Equally, bond holders need to be aware of the interests of shareholders, and be cognisant of the impact of things such as share buy-backs or the impact of a private equity buyout.
According to Asset Risk Consultants’ figures, Brown Shipley’s aggregate data for ‘balanced clients’ in 2013 posted an average return of 10.4%, outperforming the average by 1.2%. In 2012 Brown Shipley’s balanced category was up 9%, outperforming the average by 1.3%.
Within a typical balanced portfolio, it is overweight equities versus fixed income and is particularly bullish on US equities at the moment.
‘We are into the realms of “there is no alternative”. If you look at yields on asset classes and compensation for taking risk, I am not suggesting that equities are cheap but in absolute terms relative to other asset classes they are the standout asset class for allocating capital,’ Doran says.
A balanced portfolio has 65% in equities, 15% in bonds and a 15% allocation to alternatives such as total return funds, structured products and property.
The company currently runs some £3.5 billion in assets and attracted £320 million in gross inflows in 2013. Revenues also stood at £41 million over the same period.
This year, Titcomb is targeting asset growth north of that figure as he seeks to make sure the business is fully leveraging off its investment management, private banking and wealth planning capabilities and offering a coherent service.
Since joining the business a number of months ago, he reflects: ‘The opportunity is exactly how I saw it.
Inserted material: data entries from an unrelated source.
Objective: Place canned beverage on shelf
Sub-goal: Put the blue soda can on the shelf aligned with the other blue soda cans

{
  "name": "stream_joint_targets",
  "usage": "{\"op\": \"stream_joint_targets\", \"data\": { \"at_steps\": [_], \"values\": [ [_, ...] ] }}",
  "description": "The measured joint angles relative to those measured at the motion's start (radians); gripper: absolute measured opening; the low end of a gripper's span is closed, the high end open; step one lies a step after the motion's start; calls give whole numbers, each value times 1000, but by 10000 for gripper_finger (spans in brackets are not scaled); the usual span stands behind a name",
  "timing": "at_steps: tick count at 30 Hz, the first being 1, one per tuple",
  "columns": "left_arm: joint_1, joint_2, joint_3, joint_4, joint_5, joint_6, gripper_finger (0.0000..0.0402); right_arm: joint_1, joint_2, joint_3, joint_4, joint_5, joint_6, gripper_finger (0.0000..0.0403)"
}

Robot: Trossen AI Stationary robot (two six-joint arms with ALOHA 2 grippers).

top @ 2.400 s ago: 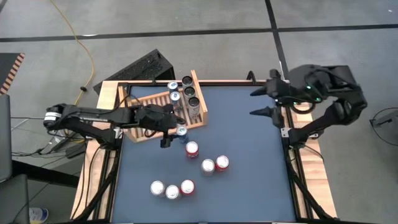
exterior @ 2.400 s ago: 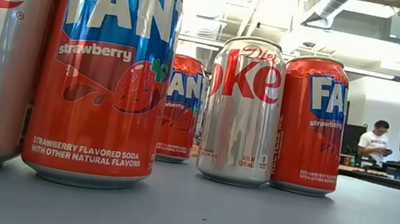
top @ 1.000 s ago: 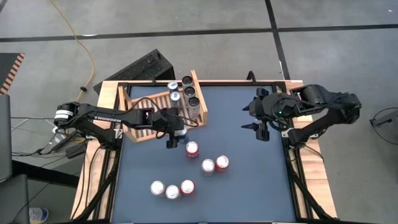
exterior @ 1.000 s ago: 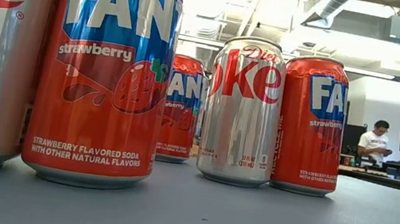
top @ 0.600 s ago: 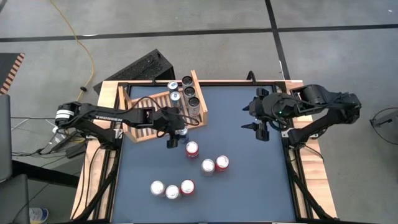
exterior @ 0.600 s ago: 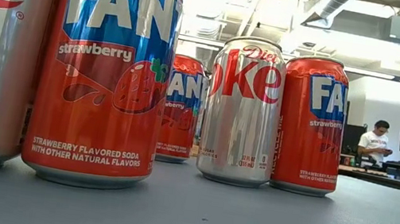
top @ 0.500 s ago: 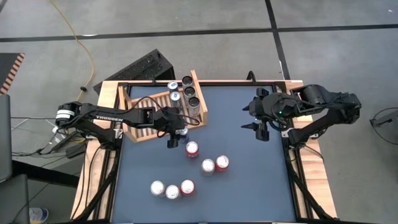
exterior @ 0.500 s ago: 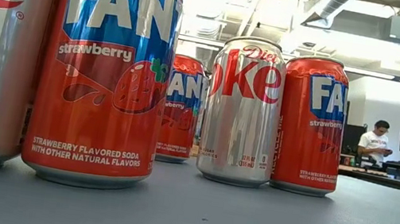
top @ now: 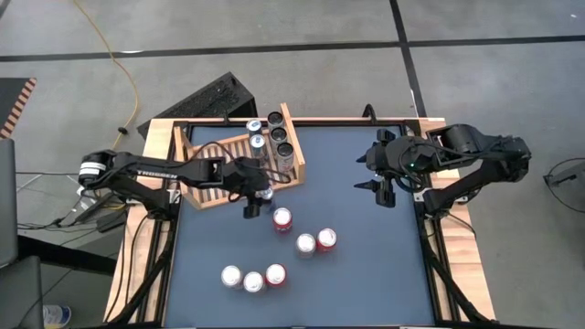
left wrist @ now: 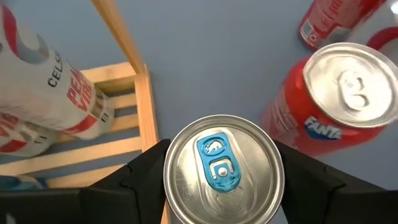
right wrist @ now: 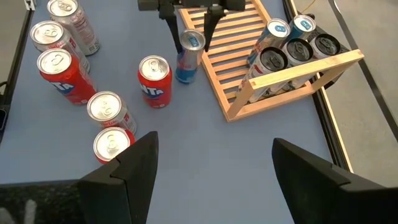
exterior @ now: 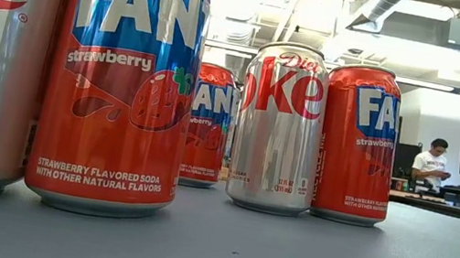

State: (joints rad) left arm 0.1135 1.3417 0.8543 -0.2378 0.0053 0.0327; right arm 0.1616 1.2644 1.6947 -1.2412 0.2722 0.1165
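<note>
A slim can with a silver top and a blue tab stands on the dark table just off the near-right corner of the light-wood shelf. My left gripper is shut on it. The shelf's right end holds several upright cans. A red can stands right beside the held can, on its near side. My right gripper hangs open above the table's right part, with nothing between its fingers. My left gripper pinches the can's upper wall just below the rim between its two fingers, one on each opposite side. The fingers slant down from the table's left. In the right wrist view the can stands upright, its base at the tabletop.
More red and silver cans stand toward the table's near side, a pair and a row of three. They fill the low view. A black ridged box lies beyond the shelf. Bare tabletop lies to the right.
In the last second nothing has visibly moved. Somewhat earlier, my right arm reached in from the table's far right corner and brought its gripper toward the near edge, over the table's right part. My left arm settled lower at the can.
</note>
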Motion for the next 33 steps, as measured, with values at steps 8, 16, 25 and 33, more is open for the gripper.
{"op": "stream_joint_targets", "data": {
  "at_steps": [8, 16, 25, 33],
  "values": [
    [0, -102, 0, -3, -55, -3, 225, 0, 0, 0, 0, 0, -1, 286],
    [3, -154, 1, -6, -132, 25, 225, 0, -1, -5, 3, 0, -37, 286],
    [99, -154, 15, 1, -86, 70, 226, 0, -61, -115, 31, 22, -118, 286],
    [192, -154, 34, -18, -3, 76, 226, -60, -175, -254, 187, 40, -172, 286]
  ]
}}
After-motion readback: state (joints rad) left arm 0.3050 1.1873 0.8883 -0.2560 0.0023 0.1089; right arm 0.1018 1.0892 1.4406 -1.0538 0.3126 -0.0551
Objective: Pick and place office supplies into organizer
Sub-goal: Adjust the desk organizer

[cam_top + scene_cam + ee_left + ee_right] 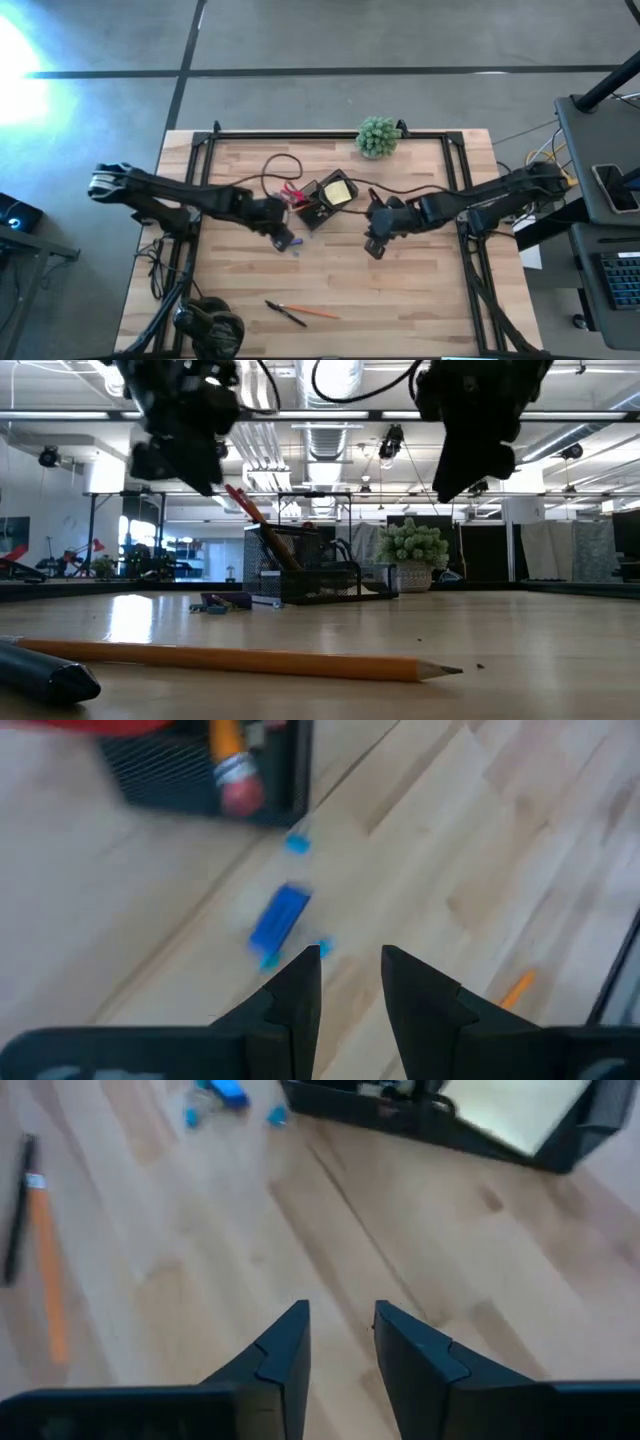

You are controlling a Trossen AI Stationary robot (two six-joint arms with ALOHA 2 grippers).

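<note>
The organizer [322, 203] stands near the middle of the table [420, 300] in the high view, a little toward the far edge, with the yellow note pad [338, 191] and the red scissors [293, 192] already in it; the left gripper [283, 240] hangs just beside its near left corner, over the small blue item [296, 246], and the right gripper [373, 245] waits to the right of the box, apart from it; the orange pencil [318, 313] and the black pen [284, 314] lie well apart, near the front edge, their long axes running roughly left to right, and they meet at one end like a narrow V. In the low view the pencil [235, 658] lies across the front with its sharp tip to the picture's right; the scissors [250, 512] lean out of the box [315, 570]; both grippers are above the table, not touching it. In the left wrist view the fingers [295, 995] stand a little apart with nothing between them; the blue item [279, 917] is a short bar, its long axis slanted to the gap, with small blue bits beside it. I judge that the step in hand is picking this bar; to do it well the gripper should turn so that the fingers close across the short side, then come down straight and widen only enough, so the loose bits are not pushed away. In the right wrist view the fingers [280, 1350] are also slightly apart and empty; the pencil [46, 1265] shows at one side.
</note>
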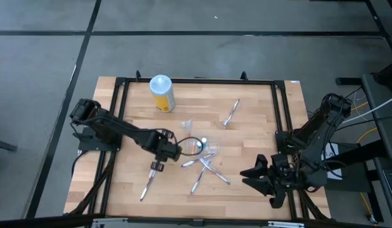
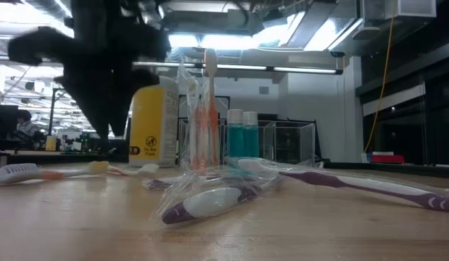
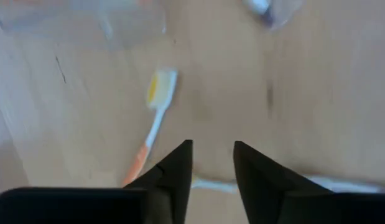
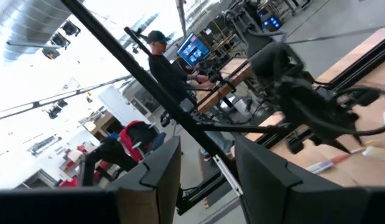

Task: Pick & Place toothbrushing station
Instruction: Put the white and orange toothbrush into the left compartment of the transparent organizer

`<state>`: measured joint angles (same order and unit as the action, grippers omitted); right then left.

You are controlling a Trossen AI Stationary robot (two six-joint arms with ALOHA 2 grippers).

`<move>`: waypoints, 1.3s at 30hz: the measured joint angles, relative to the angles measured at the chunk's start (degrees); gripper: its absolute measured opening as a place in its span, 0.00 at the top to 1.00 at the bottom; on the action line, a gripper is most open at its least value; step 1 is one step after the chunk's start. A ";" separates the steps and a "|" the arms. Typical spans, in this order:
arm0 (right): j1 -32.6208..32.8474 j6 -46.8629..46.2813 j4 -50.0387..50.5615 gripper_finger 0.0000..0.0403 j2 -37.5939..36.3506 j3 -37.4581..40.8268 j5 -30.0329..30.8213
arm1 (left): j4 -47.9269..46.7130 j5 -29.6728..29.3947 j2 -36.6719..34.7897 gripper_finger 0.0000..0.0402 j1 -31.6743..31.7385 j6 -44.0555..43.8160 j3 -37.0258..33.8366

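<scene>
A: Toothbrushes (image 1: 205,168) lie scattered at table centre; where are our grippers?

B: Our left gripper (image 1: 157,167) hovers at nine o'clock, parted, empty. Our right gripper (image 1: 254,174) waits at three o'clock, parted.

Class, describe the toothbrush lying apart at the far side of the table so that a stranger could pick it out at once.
Start at the yellow canister with the white lid, standing near the wooden table's far edge. Look from it toward the right arm's side: one lone toothbrush lies flat on bare wood. Unlike the toothbrushes heaped mid-table by the left pincer, it touches nothing.
</scene>
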<state>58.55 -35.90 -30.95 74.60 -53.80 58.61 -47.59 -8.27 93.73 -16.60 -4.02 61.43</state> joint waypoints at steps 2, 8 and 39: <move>0.56 1.36 -2.32 0.62 0.36 0.00 0.35 | 0.26 0.64 0.00 0.66 1.48 3.02 -1.24; 3.24 9.21 -10.51 0.62 0.86 0.00 3.39 | 2.22 -0.50 0.02 0.59 3.90 12.22 -3.27; 5.41 10.51 -11.90 0.62 0.88 -0.09 7.60 | 14.24 0.82 4.78 0.72 6.02 16.80 -6.10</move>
<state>63.96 -25.39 -42.85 75.48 -53.89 66.22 -33.36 -7.45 98.52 -10.58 12.79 55.33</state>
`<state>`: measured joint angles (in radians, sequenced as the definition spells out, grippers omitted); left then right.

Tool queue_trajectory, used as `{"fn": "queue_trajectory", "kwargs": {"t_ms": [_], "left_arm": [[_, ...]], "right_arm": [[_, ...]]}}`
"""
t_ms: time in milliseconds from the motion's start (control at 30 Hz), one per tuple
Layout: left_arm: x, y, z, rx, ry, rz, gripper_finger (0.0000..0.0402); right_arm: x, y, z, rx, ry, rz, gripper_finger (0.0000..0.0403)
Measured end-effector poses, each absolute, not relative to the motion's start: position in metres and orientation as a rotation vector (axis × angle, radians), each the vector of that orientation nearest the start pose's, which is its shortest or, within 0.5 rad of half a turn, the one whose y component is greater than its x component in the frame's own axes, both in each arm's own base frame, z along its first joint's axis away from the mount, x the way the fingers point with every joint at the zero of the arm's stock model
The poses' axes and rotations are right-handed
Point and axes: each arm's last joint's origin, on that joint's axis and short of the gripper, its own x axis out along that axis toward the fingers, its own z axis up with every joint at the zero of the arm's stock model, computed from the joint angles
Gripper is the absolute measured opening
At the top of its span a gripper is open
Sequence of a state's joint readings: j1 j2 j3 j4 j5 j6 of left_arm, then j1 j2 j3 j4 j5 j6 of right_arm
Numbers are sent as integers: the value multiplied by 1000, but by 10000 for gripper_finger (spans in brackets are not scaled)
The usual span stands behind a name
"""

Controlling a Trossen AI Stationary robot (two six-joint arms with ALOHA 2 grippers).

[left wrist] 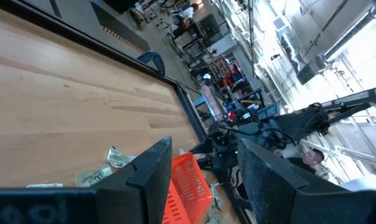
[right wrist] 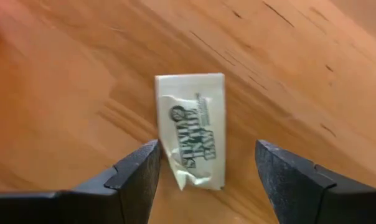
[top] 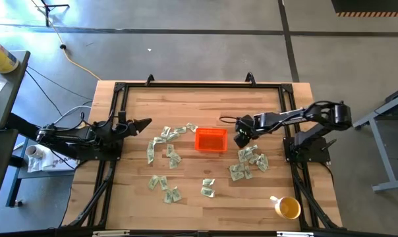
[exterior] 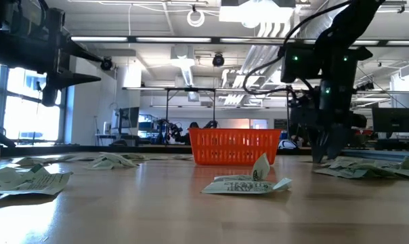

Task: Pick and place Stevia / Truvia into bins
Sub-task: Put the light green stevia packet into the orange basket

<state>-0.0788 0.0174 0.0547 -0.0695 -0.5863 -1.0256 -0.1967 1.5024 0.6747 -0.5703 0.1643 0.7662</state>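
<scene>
Lone packet [right wrist: 193,129] flat on wood, between fingers of right gripper [right wrist: 206,180], spread wide, not touching it. Same gripper [top: 242,139] low, just beside orange bin [top: 211,140], on side toward yellow cup [top: 288,208]. Packet cluster [top: 249,162] near that gripper, toward cup. More packets [top: 166,148] scattered on bin's opposite side and before it [exterior: 245,183]. Bin [exterior: 235,146] upright on table [top: 186,105]. Left gripper [top: 141,125] well apart from bin, raised, fingers [left wrist: 152,177] parted, holding nothing.
</scene>
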Motion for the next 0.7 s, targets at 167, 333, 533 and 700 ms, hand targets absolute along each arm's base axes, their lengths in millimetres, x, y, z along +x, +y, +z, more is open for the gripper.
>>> {"fn": "queue_trajectory", "kwargs": {"t_ms": [167,333,533,700], "left_arm": [[91,9,174,-992,-232,477,216],[91,9,174,-993,-233,477,216],[91,9,174,-993,-237,484,216],[91,9,174,-996,-239,486,216]], "right_arm": [[224,-55,129,575,1261,-771,252],[219,-67,128,626,1280,-755,252],[214,-83,127,742,1263,-807,252],[212,-85,127,726,1261,-841,252]]}}
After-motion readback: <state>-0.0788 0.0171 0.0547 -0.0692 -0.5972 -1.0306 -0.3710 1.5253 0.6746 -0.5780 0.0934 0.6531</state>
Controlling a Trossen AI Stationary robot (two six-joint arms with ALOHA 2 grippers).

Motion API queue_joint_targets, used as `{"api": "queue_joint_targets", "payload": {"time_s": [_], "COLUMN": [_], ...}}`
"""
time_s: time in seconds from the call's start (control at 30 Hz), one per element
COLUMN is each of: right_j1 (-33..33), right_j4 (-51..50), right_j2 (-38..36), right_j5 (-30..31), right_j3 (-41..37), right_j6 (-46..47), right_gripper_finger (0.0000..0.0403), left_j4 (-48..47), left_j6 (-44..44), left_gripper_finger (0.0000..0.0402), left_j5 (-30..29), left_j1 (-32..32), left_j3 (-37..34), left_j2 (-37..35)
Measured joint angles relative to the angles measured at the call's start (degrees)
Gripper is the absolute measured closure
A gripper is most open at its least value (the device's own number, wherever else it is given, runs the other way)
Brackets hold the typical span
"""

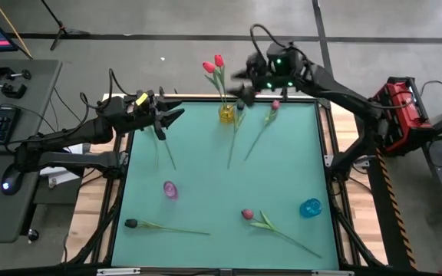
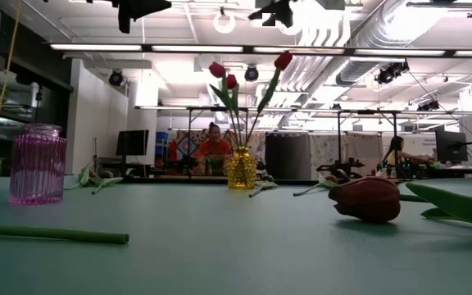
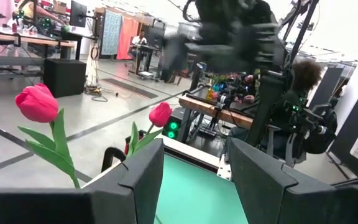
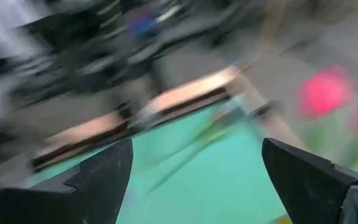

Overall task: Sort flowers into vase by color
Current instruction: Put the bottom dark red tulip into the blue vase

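Red tulips (image 1: 213, 65) stand in the yellow vase (image 1: 226, 114) at the table's far edge; the low view shows three heads there, the high view only two. Other flowers lie flat on the green table (image 1: 206, 172): a dark-headed one (image 1: 131, 224) near the front left, a crimson one (image 2: 365, 199) front right. The pink vase (image 1: 169, 189) and blue vase (image 1: 310, 207) hold nothing. The left gripper (image 1: 169, 115) and right gripper (image 1: 244, 84) hover on either side of the yellow vase, both spread wide and holding nothing.
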Motion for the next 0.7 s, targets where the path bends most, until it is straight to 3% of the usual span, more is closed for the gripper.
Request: {"api": "queue_joint_targets", "payload": {"time_s": [0.13, 0.2, 0.33, 0.53, 0.7], "right_j1": [5.11, 9.37, 19.64, 35.46, 47.16], "right_j4": [-13.72, -22.13, -33.79, -32.94, -20.50], "right_j2": [-0.86, -0.74, 0.18, 0.21, 0.30], "right_j5": [-11.35, -10.66, -3.08, -1.01, -1.13], "right_j3": [-0.89, -0.93, -2.89, -17.00, -31.26], "right_j6": [3.22, 2.34, 3.28, 16.88, 31.68], "right_gripper_finger": [0.0057, 0.0057, 0.0057, 0.0057, 0.0071], "left_j4": [-0.70, -0.97, -1.01, -1.01, -1.01], "left_j6": [0.00, 0.00, 0.00, -0.02, -0.01], "left_gripper_finger": [0.0232, 0.0232, 0.0232, 0.0232, 0.0232], "left_j5": [0.00, 0.00, 0.00, 0.02, 0.02], "left_j1": [0.00, 0.00, 0.00, 0.00, 0.00], "left_j3": [0.00, 0.00, 0.00, 0.00, 0.00], "left_j2": [0.00, 0.00, 0.00, 0.00, 0.00]}}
I think the opportunity is absolutely real and it is essential to have growth plans in terms of how we take the business forward.’
He believes the backdrop for wealth management businesses is particularly supportive, given the pension changes announced in this year’s Budget. Developing the financial planning service is a particular priority, alongside continuing to hire quality people across the business.
‘Our core components are developing our wealth planning strategy and then thinking about our target market. Our areas of focus will include charities, entrepreneurs, sports and entertainment, alongside resident non-domicile clients.
‘These are examples where we believe we can gain some traction, but also it is about looking after our existing client base and being able to provide a complete service, to be appealing for future clients.’
Over a year ago the private bank underwent a tariff review, with a typical investment management client charged 1.25% for discretionary management, inclusive of transactions.
While Titcomb believes its rates are competitive, he says clients should not lose sight of the value proposition, performance and service.
Looking ahead, raising Brown Shipley’s profile and generating organic growth remains the key priority, although the company is selectively monitoring potential deals that can add value.
‘If I look at life from a Brown Shipley perspective, we are a business that is of a size but we are not the largest player in town.
‘To build the business, in terms of the impact on the market as a whole, it is not going to be huge. We can go out and add to our client base and it makes a difference to us to do that.
‘Some of the larger players have got more of a challenge to get genuine net growth but I think we have a compelling proposition and I believe the personal touch we provide does attract some interest and I think we have proved to ourselves and others we can get genuine growth.
‘We just need to work hard to make sure our proposition is compelling and we convey that to potential clients,’ Titcomb adds.